Robbins Lane, however, had no employees or investment portfolio to speak of. Instead, Rivera used the funds he raised from investors for “personal and unrelated business expenses,” including college tuition and sorority fees for his child. He also used the funds he raised from investors to pay others in order to make them believe it was the expected return on their investment. 

Rivera had previously been barred by the SEC in 2016, according to his BrokerCheck profile. The original SEC complaint detailed the same scheme for which he has been prosecuted, arguing that Rivera had defrauded about 30 investors in total. Rivera even recommended some investors liquidate their securities portfolios, as well as annuities and life insurance policies, to invest in Robbins Lane, and encouraged one investor to take a mortgage out on her home in order to invest further.

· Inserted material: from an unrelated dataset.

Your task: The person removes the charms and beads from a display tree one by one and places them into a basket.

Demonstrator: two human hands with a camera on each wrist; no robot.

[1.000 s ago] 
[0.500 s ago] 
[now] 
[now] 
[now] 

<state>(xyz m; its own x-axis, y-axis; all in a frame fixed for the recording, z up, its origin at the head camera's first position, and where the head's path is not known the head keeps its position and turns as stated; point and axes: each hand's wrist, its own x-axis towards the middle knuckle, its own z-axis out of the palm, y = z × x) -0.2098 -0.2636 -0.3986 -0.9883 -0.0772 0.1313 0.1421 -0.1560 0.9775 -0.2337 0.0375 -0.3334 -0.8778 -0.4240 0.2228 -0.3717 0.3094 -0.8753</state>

Throughout the scheme, Rivera made “various false excuses” about victims’ investments, leading investors to continue to believe that their funds were secure, according to the DOJ’s original indictment. While the scheme was underway, Rivera also filed a federal income tax return that underreported his taxable income by more than $33,000.

In total, Rivera was sentenced to 78 months in prison, as well as three years of supervised release. U.S. District Judge Anne E. Thompson also ordered Rivera to pay $1.47 million in restitution to clients, as well as $284,683 to the IRS as a result of the tax fraud charge.